--- Description of the task ---
Transcribe exactly the portion of the listing below that runs from the line containing "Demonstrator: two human" through its last line.

--- Exercise data ---
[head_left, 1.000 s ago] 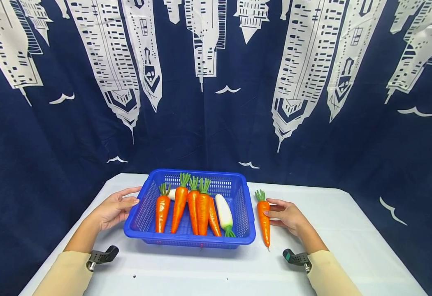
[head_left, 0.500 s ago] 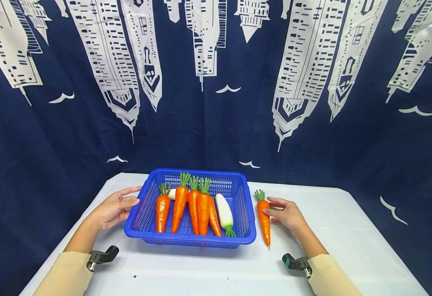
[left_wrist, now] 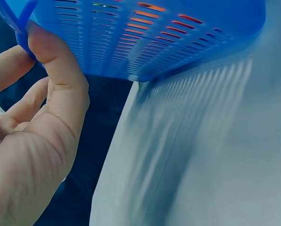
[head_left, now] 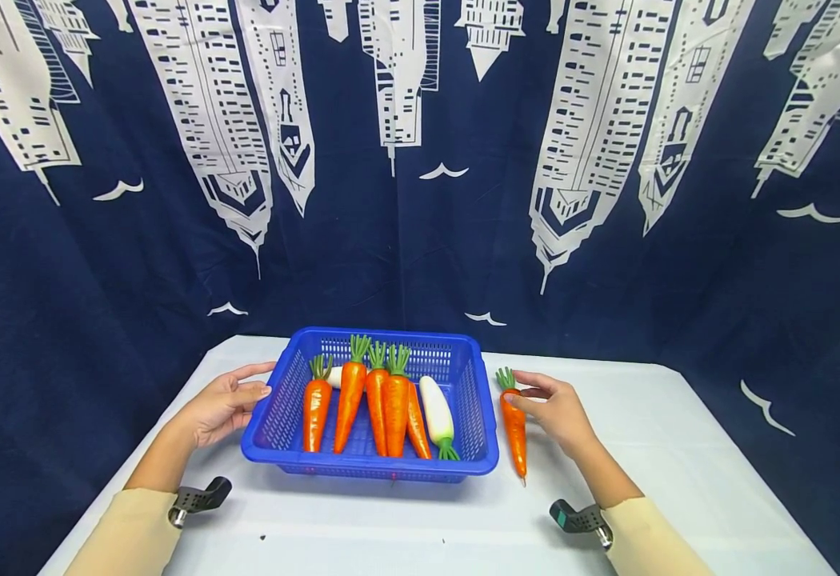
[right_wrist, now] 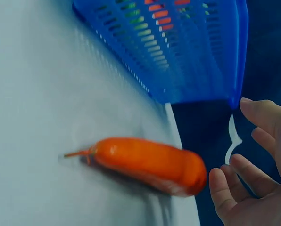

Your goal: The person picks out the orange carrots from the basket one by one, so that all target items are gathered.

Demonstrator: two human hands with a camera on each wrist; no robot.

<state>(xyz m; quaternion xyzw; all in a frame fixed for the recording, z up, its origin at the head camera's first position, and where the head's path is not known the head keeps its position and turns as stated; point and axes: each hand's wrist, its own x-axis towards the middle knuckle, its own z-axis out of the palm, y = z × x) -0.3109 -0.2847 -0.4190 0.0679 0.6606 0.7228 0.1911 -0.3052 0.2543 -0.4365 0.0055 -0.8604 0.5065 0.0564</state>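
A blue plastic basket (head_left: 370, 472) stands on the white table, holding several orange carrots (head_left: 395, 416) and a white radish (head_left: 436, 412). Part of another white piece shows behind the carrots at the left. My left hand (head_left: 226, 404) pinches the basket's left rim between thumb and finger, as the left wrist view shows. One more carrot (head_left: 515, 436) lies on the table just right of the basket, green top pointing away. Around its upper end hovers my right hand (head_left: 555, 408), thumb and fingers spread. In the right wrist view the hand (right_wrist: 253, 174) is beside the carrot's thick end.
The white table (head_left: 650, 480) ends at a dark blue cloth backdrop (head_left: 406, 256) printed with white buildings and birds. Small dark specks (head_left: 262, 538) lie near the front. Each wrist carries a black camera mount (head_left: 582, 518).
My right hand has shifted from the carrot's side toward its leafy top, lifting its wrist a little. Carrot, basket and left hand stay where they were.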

--- Task answer ---
Demonstrator: two human hands with a camera on each wrist; no robot.

<state>(xyz m; quaternion xyzw; all in a frame fixed for the recording, z up, its origin at the head camera's first position, and where the head's path is not known the head keeps its position and turns as stated; point and axes: each hand's wrist, its own x-axis towards the middle knuckle, its own z-axis out of the palm, y = z × x) -0.3109 -0.2847 -0.4190 0.0679 0.6606 0.7228 0.1911 -0.3052 0.2543 -0.4365 0.0055 -0.8604 0.5065 0.0564</state>
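A blue plastic basket (head_left: 370, 472) stands on the white table, holding several orange carrots (head_left: 395, 416) and a white radish (head_left: 436, 412). Part of another white piece shows behind the carrots at the left. My left hand (head_left: 226, 404) pinches the basket's left rim between thumb and finger, as the left wrist view shows. One more carrot (head_left: 515, 436) lies on the table just right of the basket, green top pointing away. Around its upper end hovers my right hand (head_left: 555, 408), thumb and fingers spread. In the right wrist view the hand (right_wrist: 253, 174) is beside the carrot's thick end.
The white table (head_left: 650, 480) ends at a dark blue cloth backdrop (head_left: 406, 256) printed with white buildings and birds. Small dark specks (head_left: 262, 538) lie near the front. Each wrist carries a black camera mount (head_left: 582, 518).
My right hand has shifted from the carrot's side toward its leafy top, lifting its wrist a little. Carrot, basket and left hand stay where they were.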

Nothing remains to be answered in this exercise.